HOW TO COMPLETE THIS TASK> Your task is to find every line of the listing that includes "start" and copy it.

########

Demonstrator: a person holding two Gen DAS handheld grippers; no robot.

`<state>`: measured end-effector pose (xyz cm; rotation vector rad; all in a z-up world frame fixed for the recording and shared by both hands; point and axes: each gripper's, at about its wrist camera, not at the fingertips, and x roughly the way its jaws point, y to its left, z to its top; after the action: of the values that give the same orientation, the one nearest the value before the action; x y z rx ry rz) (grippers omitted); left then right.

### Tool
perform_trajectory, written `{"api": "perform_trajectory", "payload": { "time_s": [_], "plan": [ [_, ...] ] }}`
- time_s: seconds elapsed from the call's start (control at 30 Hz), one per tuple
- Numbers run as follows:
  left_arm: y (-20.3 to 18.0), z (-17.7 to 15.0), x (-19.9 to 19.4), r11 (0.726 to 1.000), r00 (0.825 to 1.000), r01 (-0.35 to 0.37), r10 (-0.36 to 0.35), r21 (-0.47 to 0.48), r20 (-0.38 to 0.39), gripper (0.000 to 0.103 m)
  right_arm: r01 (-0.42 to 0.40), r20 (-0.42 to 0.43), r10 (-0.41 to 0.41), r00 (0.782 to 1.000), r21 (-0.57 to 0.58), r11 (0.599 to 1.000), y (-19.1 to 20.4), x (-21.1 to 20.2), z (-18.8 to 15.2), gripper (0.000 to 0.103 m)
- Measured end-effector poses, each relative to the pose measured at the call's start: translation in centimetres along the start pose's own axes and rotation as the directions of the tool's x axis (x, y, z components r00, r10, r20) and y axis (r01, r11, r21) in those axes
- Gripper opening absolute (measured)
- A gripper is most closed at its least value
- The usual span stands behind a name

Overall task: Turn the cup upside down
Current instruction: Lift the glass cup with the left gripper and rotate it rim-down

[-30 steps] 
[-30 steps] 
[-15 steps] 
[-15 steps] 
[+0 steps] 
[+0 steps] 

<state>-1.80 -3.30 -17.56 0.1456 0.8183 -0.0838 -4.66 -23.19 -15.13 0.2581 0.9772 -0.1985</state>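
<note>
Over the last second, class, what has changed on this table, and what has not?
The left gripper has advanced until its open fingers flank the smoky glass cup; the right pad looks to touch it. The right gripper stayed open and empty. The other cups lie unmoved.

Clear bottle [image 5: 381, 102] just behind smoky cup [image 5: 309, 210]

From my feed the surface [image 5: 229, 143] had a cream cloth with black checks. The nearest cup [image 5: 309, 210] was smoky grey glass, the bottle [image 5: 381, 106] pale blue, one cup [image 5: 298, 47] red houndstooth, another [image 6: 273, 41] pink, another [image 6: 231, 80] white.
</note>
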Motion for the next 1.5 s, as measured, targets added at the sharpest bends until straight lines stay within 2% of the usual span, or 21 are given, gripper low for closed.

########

RESULT FOR THIS EXERCISE>
- time_s: seconds elapsed from the call's start (control at 30 Hz), one per tuple
- Measured end-effector poses, each relative to the pose measured at the call's start: translation in centimetres along the start pose's own axes and rotation as the directions of the tool's x axis (x, y, z components r00, r10, r20) and y axis (r01, r11, r21) in those axes

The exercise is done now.